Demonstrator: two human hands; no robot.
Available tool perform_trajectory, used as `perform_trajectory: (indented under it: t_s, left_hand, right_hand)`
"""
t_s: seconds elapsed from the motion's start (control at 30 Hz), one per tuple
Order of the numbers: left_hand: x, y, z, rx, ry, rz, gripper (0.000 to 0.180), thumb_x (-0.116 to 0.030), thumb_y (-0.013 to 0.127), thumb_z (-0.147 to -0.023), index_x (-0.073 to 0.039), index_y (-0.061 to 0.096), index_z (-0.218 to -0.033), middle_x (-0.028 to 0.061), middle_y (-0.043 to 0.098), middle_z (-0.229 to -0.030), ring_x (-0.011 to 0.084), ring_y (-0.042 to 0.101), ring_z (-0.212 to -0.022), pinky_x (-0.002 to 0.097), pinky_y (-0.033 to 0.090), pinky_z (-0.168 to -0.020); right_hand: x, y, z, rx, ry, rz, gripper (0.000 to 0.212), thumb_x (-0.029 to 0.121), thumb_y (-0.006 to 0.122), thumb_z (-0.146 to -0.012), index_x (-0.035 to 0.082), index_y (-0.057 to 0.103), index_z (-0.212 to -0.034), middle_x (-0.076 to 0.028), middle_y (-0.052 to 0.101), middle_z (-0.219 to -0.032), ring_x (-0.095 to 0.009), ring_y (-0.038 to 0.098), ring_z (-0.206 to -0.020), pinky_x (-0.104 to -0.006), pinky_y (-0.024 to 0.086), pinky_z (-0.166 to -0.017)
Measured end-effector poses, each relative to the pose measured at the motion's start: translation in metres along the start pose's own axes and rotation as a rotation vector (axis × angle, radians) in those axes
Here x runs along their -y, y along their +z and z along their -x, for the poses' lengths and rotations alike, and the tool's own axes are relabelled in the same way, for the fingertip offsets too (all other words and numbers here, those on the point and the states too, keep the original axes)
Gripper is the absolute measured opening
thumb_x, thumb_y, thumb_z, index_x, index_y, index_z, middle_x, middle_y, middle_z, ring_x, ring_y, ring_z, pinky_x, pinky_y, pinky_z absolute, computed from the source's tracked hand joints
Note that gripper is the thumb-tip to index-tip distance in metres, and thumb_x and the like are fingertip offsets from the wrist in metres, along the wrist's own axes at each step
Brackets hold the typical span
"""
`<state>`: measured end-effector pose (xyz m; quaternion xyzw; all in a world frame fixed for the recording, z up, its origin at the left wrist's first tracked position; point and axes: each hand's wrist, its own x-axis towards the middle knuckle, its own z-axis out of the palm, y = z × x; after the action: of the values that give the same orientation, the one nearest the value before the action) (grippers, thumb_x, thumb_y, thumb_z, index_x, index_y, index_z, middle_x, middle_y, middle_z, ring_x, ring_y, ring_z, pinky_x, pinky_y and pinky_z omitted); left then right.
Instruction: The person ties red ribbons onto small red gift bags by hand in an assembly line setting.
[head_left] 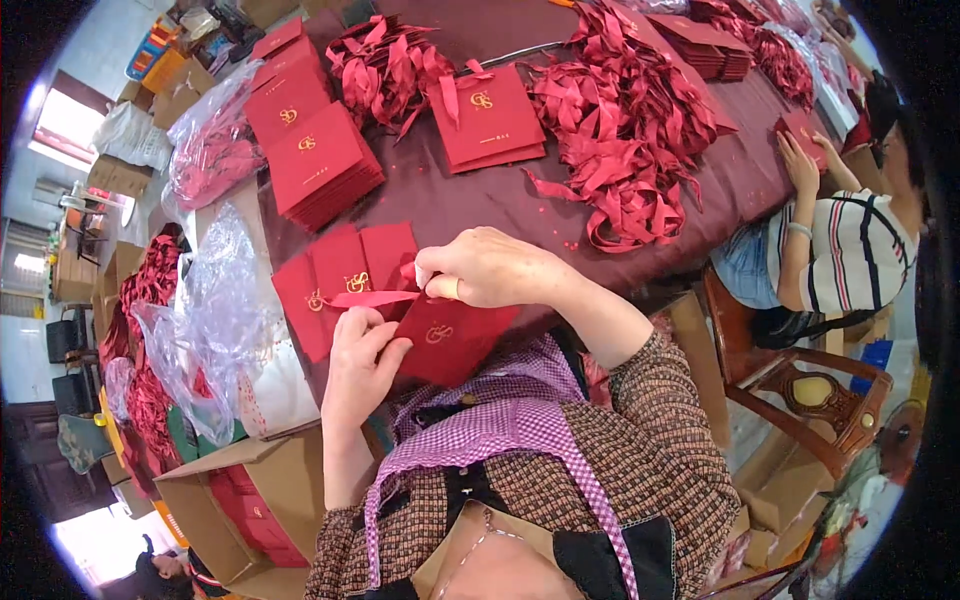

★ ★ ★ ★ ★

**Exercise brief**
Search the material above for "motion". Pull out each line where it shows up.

**Output of the exercise**
t_s: seconds elapsed from the motion's start (control at 30 Hz), one per tuple
Measured end-effector poses, each relative to the pose measured at the motion's start: translation in metres along the start pose's own axes and rotation as a rotation vector (axis × angle, radians) in those axes

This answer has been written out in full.